Byblos’un tasarımcıları olarak ünlendiğimizde daha gençtik. Kaymak gibi cildimiz vardı. Bir gazetenin moda yazarı bize "Byblos Boys" dedi ve öyle kaldı. Şu an oğlan gibi gözükmek için bir dizi ameliyata ihtiyacımız var ama olsun, yine de hoşumuza gidiyor.

BOYS’TAN BİR ÖNERİ

En sevdiğiniz renk pembe ise, bu, eviniz de baştan aşağı pembe olacak demek değildir. Çünkü sevilen renkler kıyafetlerde ve aksesuvarlarda kullanılmalıdır. Pembe yastık ve yatak örtüsü kullanabilirsiniz ama pembe koltuk biraz fazla olur. Biz her zaman doğal renklerden yola çıkıyoruz. Doğal tonlardaki mekanlara asıl renkleri insanlar getirir. Sarı pembe gibi renkli atmosferlerde rengi çok sevenler bile mutlu olmaz.

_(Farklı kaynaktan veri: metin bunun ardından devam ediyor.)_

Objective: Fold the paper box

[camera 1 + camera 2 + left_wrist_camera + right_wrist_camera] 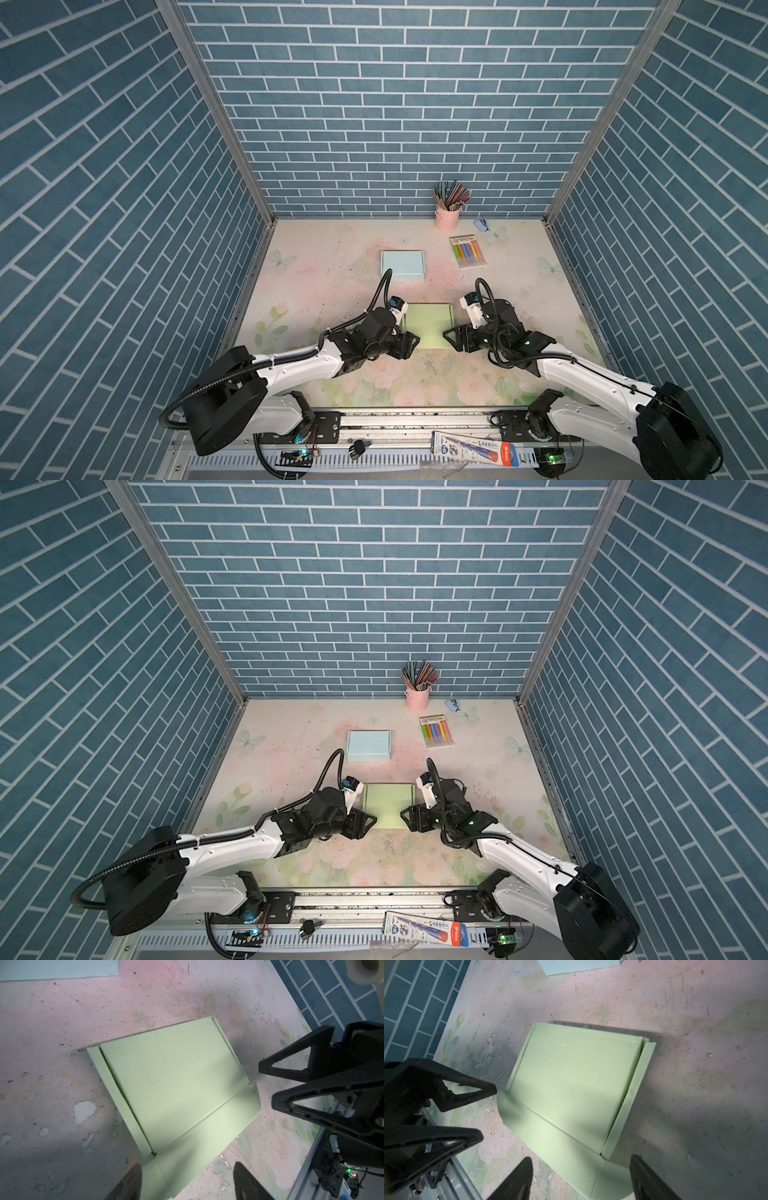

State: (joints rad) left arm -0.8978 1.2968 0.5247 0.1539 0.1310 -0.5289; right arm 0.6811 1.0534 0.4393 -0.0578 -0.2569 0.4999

HER GELDİĞİMİZDE MUTLAKA KAPALIÇARŞI’YA GİDERİZ

Türkiye’ye her gidiş gelişimizde Kapalıçarşı’ya mutlaka uğrarız. Gizli saklı bir yerde küçücük bir dükkanımız var onu siz bile bulamazsınız. Geçen seneki koleksiyonumuzda oradan aldığımız bir kumaştan şahane bir yatak örtüsü yaptık. Bir tane daha kumaş beğendik ama vermediler. Rıfat Özbek ayırtmış. O kumaştan yastık yapacakmış. Çok yakın arkadaş olduğumuzu söyledik ama inanmadılar.
Haberle ilgili daha fazlası:

BAKMADAN GEÇME!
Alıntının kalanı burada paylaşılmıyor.